Произнося свою речь, я выпрямился во весь рост на крыше, хотя это было опасно, и видел, с каким удивлением меня снизу рассматривают мама Рита и моя жена. Только Алла, не обращая внимания, била методично по доске.

– Где молоток? – высунулась из двери баба Валя. – Я его давно ищу.

– У твоей внучки в руках.

Почувствовав, что все на нее смотрят, Алла с еще большей силой стала бить по доске. Молоток, отскакивая, вырывался из слабенькой руки и проносился около самой головы четырехгранным заостренным снарядом.

– Зайчик, – испуганно подбежала к ней баба Валя. – Зачем ты это делаешь? Ты так нечаянно можешь убить себя.

– А я, может, хочу умереть. Убей меня.

– Ну-ка, дай сюда молоток. И не смей его больше никогда брать в руки. И уматывай в холодок от забора, пока я тебе уши не надрала за твои глупые слова.

Баба Валя пошла в дом, девочка двинулась за ней.

– Надери мне уши.

– Ты что, того? – спросил я с крыши.

– Не знаю, того или не того. Я еще не понимаю этого.

И она стала ходить за бабой Валей и клянчить:

– Надери мне уши.

– И надеру, дождешься.

– Надери, пожалуйста, мне уши.

– Все ты, все ты, – сказала мне жена. – Видишь, какое она себе премиленькое развлечение нашла.

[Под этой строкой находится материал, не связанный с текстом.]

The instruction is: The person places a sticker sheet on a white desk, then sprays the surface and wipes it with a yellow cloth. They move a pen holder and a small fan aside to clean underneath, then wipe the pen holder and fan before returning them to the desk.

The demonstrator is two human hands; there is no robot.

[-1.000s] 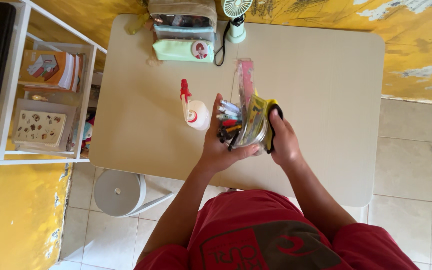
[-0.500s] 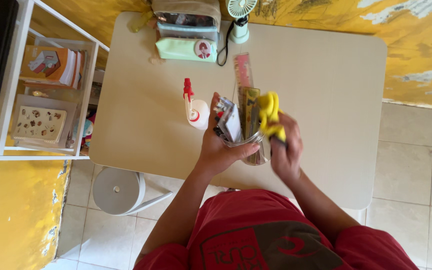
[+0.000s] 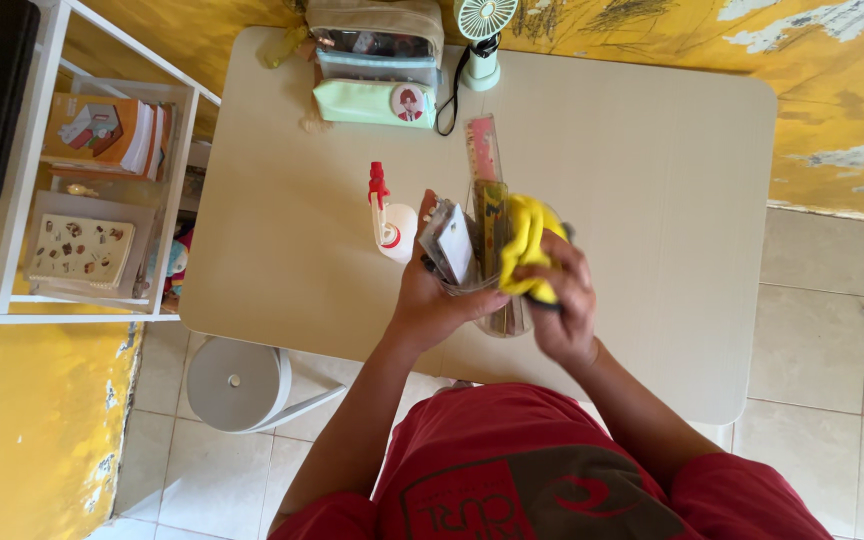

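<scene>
— Left hand [image 3: 430, 300]?
— Wrapped around a clear pen holder [image 3: 487, 300], gripping it from the left side, held just above the beige table [image 3: 652, 200], near its front edge.
— Inside the holder?
— Packed with stationery: a pink ruler [image 3: 483, 148] sticking up tallest, a yellowish ruler [image 3: 493, 220] beside it, some white cards or tags [image 3: 449, 242] leaning left. Smaller items too blurred to tell.
— Right hand [image 3: 562, 305]?
— Closed on a yellow cloth [image 3: 525, 245], bunched and pressed against the holder's right side and rim.
— Around them?
— Small white spray bottle with red nozzle [image 3: 388, 218] standing on the table, just left of the left hand. Farther back, at the table's far edge, stacked pencil cases [image 3: 372, 70] in beige, blue and mint green, with a mint handheld fan [image 3: 480, 40] upright next to them. White shelf [image 3: 12, 200] with books to the left, a round white stool [image 3: 237, 385] below the table edge on a tiled floor, yellow peeling wall [image 3: 832, 90] behind. Red shirt [image 3: 532, 470] at the bottom.
</scene>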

– Вижу. Было бы гораздо лучше, если бы ты поделилась с маленькой девочкой своим развлечением. Сама и коленки и даже затылок испачкала в мел, а ребенку, видите ли, нельзя.

– Это не развлечение, а серьезная работа.

– Вот и пусть бы работала… Все! Хватит с меня. В знак протеста против неправильного воспитания я отказываюсь красить вторую половину крыши. Пусть остается непокрашенная.

Произнося свою вторую речь с крыши, я так размахался руками, что кисть вырвалась у меня и плюхнулась на землю. На асфальтовой дорожке около крыльца рядом с откатившейся кистью отпечатался большой зеленый восклицательный знак. «И очень хорошо», – подумал я.